El papa León XIV advirtió sobre la creciente concentración de la riqueza mundial y cuestionó a los sectores poderosos que, según dijo, “no escuchan el gemido de la tierra y de los pobres”. Sus declaraciones fueron pronunciadas durante la audiencia jubilar celebrada en la plaza de San Pedro, en el cierre del ciclo de actos del Año Santo 2025.
Ante miles de fieles, el pontífice denunció que “la riqueza de la tierra está en manos de pocos, poquísimos”, una tendencia que calificó de “injusta” y que profundiza el sufrimiento social. Subrayó que Dios destinó los bienes de la creación “para todos” y que la humanidad tiene el deber de “generar, no robar”, en un contexto global marcado por el aumento de la desigualdad económica.
León XIV, de nacionalidad estadounidense y peruana, dedicó parte de su mensaje a la esperanza como virtud capaz de vencer la violencia, la prepotencia y la maldad. Afirmó que “sin esperanza estamos muertos; con esperanza, venimos a la luz”, y aseguró que esta tiene mayor fuerza que cualquier amenaza. La audiencia concluyó con un recorrido en papamóvil, saludos a los peregrinos y un llamado a mantener vivo el espíritu del Año Santo en la comunidad de creyentes.
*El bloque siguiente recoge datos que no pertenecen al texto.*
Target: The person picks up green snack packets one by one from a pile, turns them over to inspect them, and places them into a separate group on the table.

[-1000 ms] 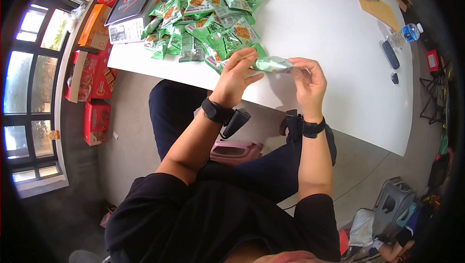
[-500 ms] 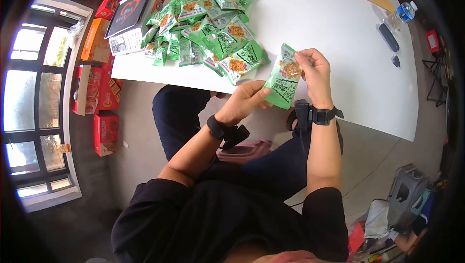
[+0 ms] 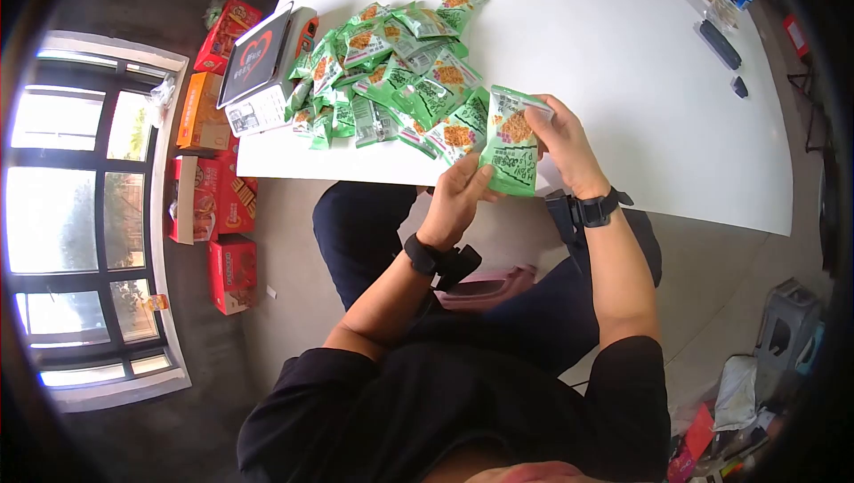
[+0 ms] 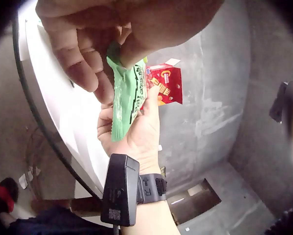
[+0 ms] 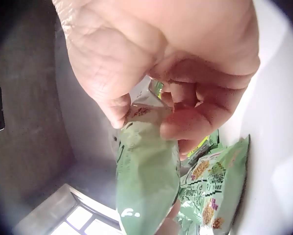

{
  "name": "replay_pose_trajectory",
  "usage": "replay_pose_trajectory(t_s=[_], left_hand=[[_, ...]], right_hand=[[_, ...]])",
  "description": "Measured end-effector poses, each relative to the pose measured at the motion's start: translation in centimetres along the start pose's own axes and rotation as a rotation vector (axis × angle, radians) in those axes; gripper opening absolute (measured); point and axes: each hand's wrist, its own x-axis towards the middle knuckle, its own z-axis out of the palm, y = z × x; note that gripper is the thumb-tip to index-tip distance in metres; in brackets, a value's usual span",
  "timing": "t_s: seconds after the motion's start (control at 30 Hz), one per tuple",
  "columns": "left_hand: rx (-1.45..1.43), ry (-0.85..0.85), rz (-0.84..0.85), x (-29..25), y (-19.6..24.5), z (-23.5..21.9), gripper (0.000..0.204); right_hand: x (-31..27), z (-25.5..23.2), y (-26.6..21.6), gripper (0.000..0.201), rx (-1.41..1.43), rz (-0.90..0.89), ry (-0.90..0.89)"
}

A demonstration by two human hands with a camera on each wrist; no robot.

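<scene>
Left hand (image 3: pixel 456 197) pinched packet (image 3: pixel 511 143) at seven o'clock, right hand (image 3: pixel 567 147) at two; opposed grips apparently steadied it. Packet pile (image 3: pixel 391 78) lay at ten o'clock.

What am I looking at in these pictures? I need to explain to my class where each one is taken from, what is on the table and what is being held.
There is no robot here: a person works with two bare hands. The head picture comes from a camera worn on the head, looking forward and down. The other two come from cameras worn on the wrists, each watching that hand's work.

On the white table lie a heap of similar green packets, a device with a dark, heart-marked panel and, toward the right side, a clear bottle.

One green packet is held up near the table's front edge: the left hand pinches its lower left corner, and the right hand grips its upper right side.
</scene>
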Motion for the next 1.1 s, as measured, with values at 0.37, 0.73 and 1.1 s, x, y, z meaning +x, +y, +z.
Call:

Durante el acto, el Papa también recordó que la concentración de la riqueza no es solo un desafío económico, sino una amenaza directa para la cohesión social y la dignidad humana. Señaló que la indiferencia de los poderosos agrava el sufrimiento de las comunidades más vulnerables y advirtió que “una sociedad que cierra los oídos al clamor de los pobres se aleja del proyecto de Dios”. Además, insistió en que la justicia social debe ser un compromiso permanente de las naciones y no un gesto ocasional.